Both Full Life and Happy Cup exist because of Rachel Bloom, a former special education teacher with an entrepreneurial streak. The idea for Happy Cup came after a chance encounter with Trevin Miller, the owner of one of the country’s only brick-and-mortar green coffee supply stores, Mr. Green Beans. Miller was looking for a space large enough to house his 6-kilo Probat; Bloom had the space and an idea was born. (The roastery is unique in one other way: Miller’s Probat is also available to other Portland roasters—everyone from local microroaster Sterling Coffee Roasters, which is filling in gaps while their own new machine is installed, to a man who roasts 25 pounds of coffee for his nursing home each week.)

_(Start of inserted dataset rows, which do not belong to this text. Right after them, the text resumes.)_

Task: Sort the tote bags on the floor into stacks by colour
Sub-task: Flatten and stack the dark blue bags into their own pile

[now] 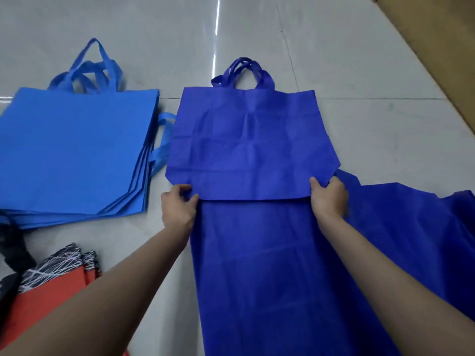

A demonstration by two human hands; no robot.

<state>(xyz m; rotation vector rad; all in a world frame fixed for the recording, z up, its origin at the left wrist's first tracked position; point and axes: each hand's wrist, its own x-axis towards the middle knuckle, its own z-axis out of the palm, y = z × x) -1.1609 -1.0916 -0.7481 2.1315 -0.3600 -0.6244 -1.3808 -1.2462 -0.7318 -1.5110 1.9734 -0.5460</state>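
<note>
A royal blue tote bag (252, 140) lies flat on the floor ahead of me, handles pointing away. My left hand (178, 206) pinches its near left corner and my right hand (329, 196) pinches its near right corner. Its near edge overlaps more royal blue bags (270, 278) that spread toward me and off to the right. A stack of several lighter blue tote bags (77, 155) sits to the left, handles bunched at the far side.
At the lower left lie red bags (43, 301) with black-and-white line-patterned ones (64, 258), plus a black strap (15, 247). The floor is glossy pale tile (385, 124). A brown cardboard surface (437, 47) runs along the far right.
</note>
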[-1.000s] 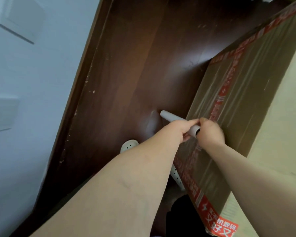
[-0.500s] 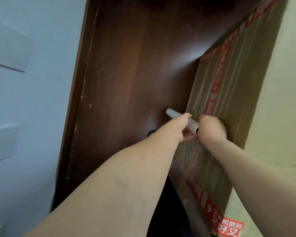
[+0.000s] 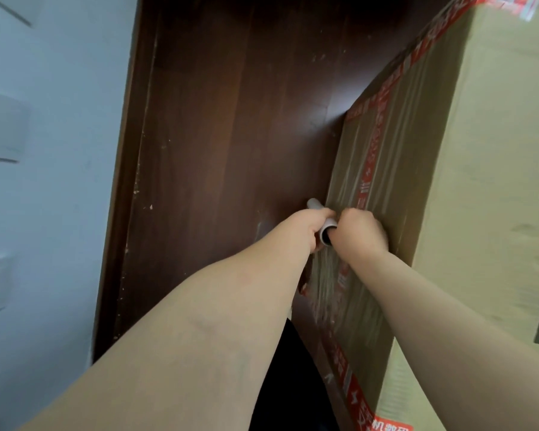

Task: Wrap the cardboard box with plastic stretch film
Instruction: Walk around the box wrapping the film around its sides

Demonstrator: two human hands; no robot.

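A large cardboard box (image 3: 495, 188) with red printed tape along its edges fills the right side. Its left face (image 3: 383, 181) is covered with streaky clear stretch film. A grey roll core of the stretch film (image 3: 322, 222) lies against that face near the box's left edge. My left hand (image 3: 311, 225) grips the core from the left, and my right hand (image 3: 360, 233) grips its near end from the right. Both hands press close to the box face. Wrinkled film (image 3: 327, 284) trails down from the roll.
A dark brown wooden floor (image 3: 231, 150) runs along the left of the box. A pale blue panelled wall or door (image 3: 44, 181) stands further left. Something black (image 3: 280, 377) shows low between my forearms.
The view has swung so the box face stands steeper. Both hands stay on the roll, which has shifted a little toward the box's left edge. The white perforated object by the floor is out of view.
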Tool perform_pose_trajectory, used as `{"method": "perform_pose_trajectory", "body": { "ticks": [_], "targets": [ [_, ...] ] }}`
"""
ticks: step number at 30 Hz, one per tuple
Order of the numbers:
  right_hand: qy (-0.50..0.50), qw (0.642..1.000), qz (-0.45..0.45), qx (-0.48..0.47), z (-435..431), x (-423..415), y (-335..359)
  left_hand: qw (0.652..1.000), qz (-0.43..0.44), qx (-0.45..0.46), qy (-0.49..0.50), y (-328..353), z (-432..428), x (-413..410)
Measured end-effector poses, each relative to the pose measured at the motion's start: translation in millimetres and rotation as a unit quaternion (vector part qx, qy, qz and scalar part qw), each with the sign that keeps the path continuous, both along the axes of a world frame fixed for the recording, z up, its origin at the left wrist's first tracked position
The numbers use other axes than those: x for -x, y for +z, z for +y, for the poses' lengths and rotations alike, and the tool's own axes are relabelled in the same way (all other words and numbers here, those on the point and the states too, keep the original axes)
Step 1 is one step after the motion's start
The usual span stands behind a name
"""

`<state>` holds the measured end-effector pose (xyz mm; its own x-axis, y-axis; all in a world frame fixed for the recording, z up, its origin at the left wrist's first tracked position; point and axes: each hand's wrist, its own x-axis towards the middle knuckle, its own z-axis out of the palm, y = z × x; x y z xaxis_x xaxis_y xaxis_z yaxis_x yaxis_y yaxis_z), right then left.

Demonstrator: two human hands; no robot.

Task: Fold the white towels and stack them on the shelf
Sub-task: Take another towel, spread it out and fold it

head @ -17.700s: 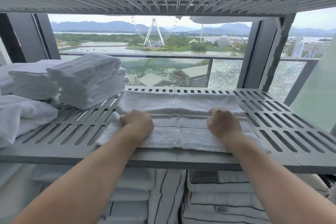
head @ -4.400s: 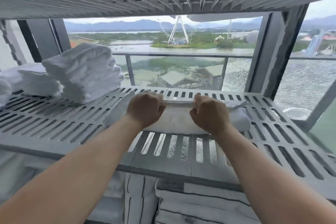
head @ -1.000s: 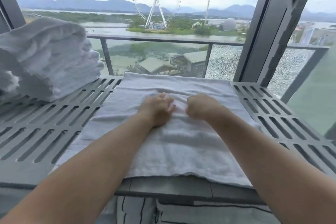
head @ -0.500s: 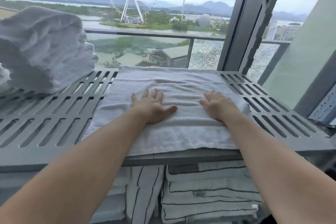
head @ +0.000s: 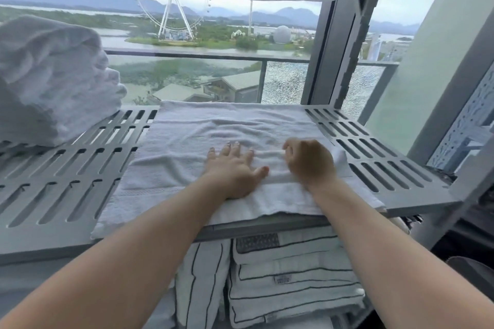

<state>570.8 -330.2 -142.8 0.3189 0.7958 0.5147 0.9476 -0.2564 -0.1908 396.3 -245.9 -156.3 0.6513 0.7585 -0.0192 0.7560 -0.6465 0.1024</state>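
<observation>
From my remote seat, I judge the job partly done. A stack of folded towels (head: 48, 83) already sits at the left end of the shelf (head: 66, 168). The towel (head: 203, 136) in work lies opened flat across the middle of the shelf, from its back edge to its front edge, where the near hem just overhangs. No fold is in it that I can see. So this one has yet to be folded and then set on the stack. I cannot tell whether more loose towels wait out of view. Below the shelf sit striped linens (head: 288, 270), which I take to be no part of this task.

My left hand (head: 232, 168) lies palm down on the towel near the middle of the shelf, its fingers spread and straight, pressing the cloth. My right hand (head: 310, 161) is just beside it, toward the right end of the shelf. Its fingers are curled down into the cloth and gather a small ridge of it.

Half a second ago both hands lay flat and farther apart. Since then the right has curled and come closer to the left. The towel has kept its place on the shelf.
</observation>
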Motion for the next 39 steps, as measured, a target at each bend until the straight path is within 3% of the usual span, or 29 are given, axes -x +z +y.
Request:
{"method": "perform_pose_trajectory", "body": {
  "ticks": [2,4,7,10,14,17,20,23,27,30,32,35,37,39],
  "targets": [
    [-0.044,0.989,-0.093,-0.104,-14.2,2.0,0.9,1.0,0.007,0.0,0.013,0.4,7.0,-2.0],
    [-0.05,0.984,-0.138,-0.104,-24.1,5.9,-2.0,1.0,0.02,0.006,0.022,3.1,11.1,-6.4],
    [-0.097,0.993,-0.057,0.046,-33.7,0.2,-6.7,0.999,0.031,0.004,0.026,4.2,14.5,-9.2],
    [-0.132,0.961,0.091,0.224,-47.0,-12.1,-9.4,0.999,0.032,0.0,0.028,4.1,13.8,-7.4],
    [-0.183,0.925,0.137,0.303,-65.9,-32.1,-8.9,0.999,0.042,0.009,0.02,9.5,7.0,-4.8],
    [-0.189,0.937,0.072,0.283,-73.1,-36.7,-3.6,0.999,0.039,0.003,0.0,13.7,-2.0,-1.2],
    [-0.044,0.982,-0.016,0.184,-66.6,-24.3,-1.0,0.999,0.031,-0.006,-0.015,14.4,-14.5,0.6],
    [0.111,0.981,0.04,0.152,-50.5,-6.4,6.5,0.999,0.041,0.009,-0.007,11.9,-21.3,3.3],
    [0.162,0.97,0.085,0.16,-24.9,3.7,1.5,1.0,-0.016,-0.012,-0.002,18.2,-22.4,9.8],
    [0.148,0.968,0.121,0.16,-1.1,-9.3,-2.3,0.997,-0.018,-0.056,0.044,21.8,-6.0,19.3],
    [0.083,0.969,0.149,0.179,19.1,-29.8,1.5,0.99,0.026,-0.01,0.14,23.1,8.9,25.1],
    [-0.077,0.96,0.127,0.238,44.5,-55.1,9.6,0.934,0.112,0.055,0.334,37.3,35.5,21.4],
    [-0.131,0.962,0.077,0.226,68.0,-57.2,17.4,0.919,0.186,0.038,0.347,48.8,59.9,13.7],
    [-0.079,0.978,0.051,0.189,99.2,-47.7,26.2,0.94,0.174,-0.032,0.291,50.3,91.5,8.6]
  ]
}}
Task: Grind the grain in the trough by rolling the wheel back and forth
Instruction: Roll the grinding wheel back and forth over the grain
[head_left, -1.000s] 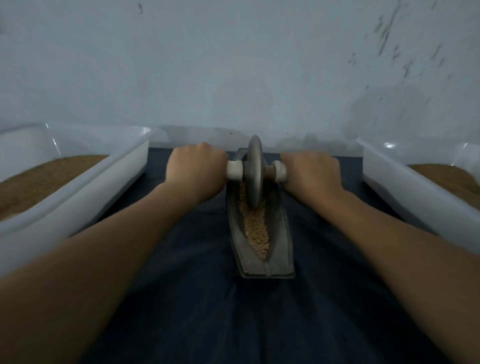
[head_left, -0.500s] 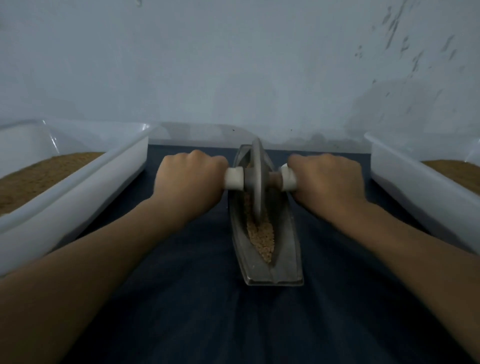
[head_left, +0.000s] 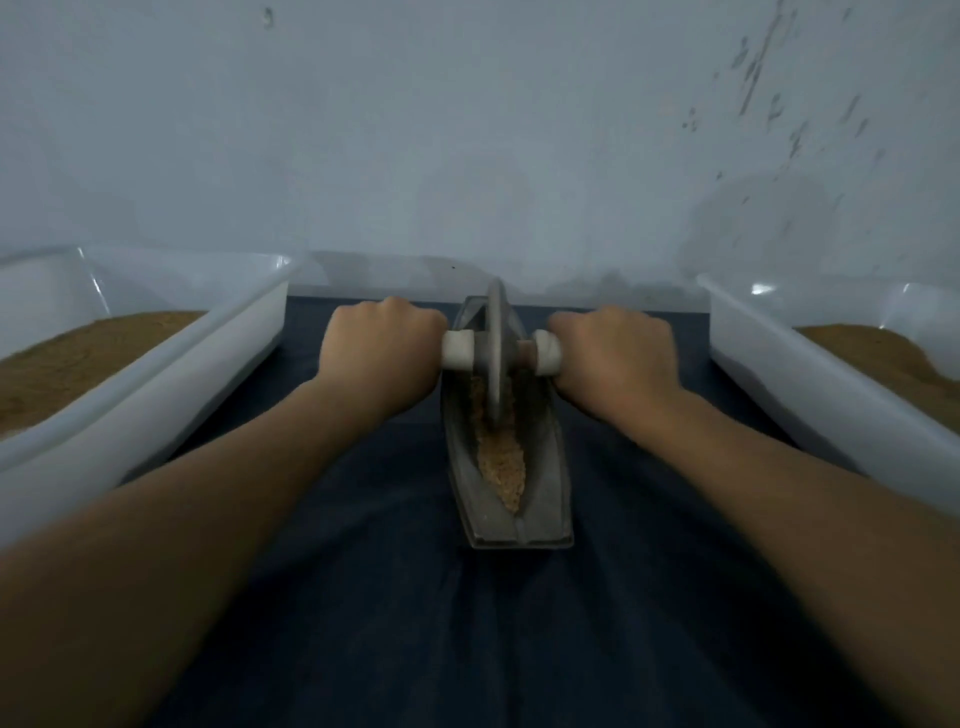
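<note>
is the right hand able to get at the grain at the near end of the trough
Likely yes, once the right hand lets go of the handle: the grain lies uncovered nearby.
</note>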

Miller of Mr. Green Beans sources the coffee for Happy Cup, and works out the roast profiles (there are currently eight blends and one single origin coffee). Each coffee is charmingly named by the staff (ex: Boom! Boom!, Hot Bean, Flying Unicorn are just three examples). Charlie Austin, formerly a home roaster, does production roasting for the company.

Bloom has big plans for the future of Happy Cup—she hopes it will be a national brand within in the next few years. How will she accomplish that scale of growth? The same way she’s grown Full Life to serve 160 adults every day, and the way she’s already grown Happy Cup into a surprisingly weighty local brand—“I’m a hustler.”